The first D-21 was completed in the spring of 1964 by Lockheed. After four more months of checkouts and static tests, the aircraft was shipped to Groom Lake and reassembled. It was to be carried by a two-seat derivative of the A-12, designated the "M-21". When the D-21/M-21 reached the launch point, The first step would be to blow off the D-21's inlet and exhaust covers. With the D-21/M-21 at the correct speed and altitude, the LCO would start the ramjet and the other systems of the D-21. With the D-21's systems activated and running, and the launch aircraft at the correct point, the M-21 would begin a slight pushover, the LCO would push a final button, and the D-21 would come off the pylon".[33]
Difficulties were addressed throughout 1964 and 1965 at Groom Lake with various technical issues.
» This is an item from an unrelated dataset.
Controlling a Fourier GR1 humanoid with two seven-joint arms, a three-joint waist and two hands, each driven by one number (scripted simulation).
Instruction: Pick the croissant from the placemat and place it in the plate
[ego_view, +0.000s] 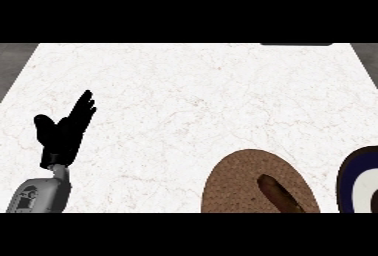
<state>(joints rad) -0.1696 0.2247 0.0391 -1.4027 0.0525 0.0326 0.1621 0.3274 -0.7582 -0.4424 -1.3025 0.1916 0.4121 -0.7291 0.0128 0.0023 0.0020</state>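
Croissant (279, 194): laid on the round brown placemat (232, 185), lower centre-right of the frame, well apart from the left robot hand (63, 132), held open with fingers up at centre left. Dark-rimmed plate (348, 172) seen at lower right on the white table (199, 90).

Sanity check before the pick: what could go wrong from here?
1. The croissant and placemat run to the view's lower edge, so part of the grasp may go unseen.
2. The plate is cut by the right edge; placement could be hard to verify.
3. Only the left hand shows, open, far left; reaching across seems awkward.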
Captive flights showed unforeseen aerodynamic difficulties. By late January 1966, more than a year after the first captive flight, everything seemed ready. The first D-21 launch was made on 5 March 1966 with a successful flight, with the D-21 flying 120 miles with limited fuel. A second D-12 flight was successful in April 1966 with the drone flying 1,200 miles, reaching Mach 3.3 and 90,000 feet. An accident on 30 July 1966 with a fully fueled D-21, on a planned checkout flight suffered from a non-start of the drone after its separation, causing it to collide with the M-21 launch aircraft. The two crewmen ejected and landed in the ocean 150 miles offshore. One crew member was picked up by a helicopter, but the other, having survived the aircraft breakup and ejection, drowned when sea water entered his pressure suit. Kelly Johnson personally cancelled the entire program, having had serious doubts from the start of the feasibility. A number of D-21s had already been produced, and rather than scrapping the whole effort, Johnson again proposed to the Air Force that they be launched from a B-52H bomber.[33]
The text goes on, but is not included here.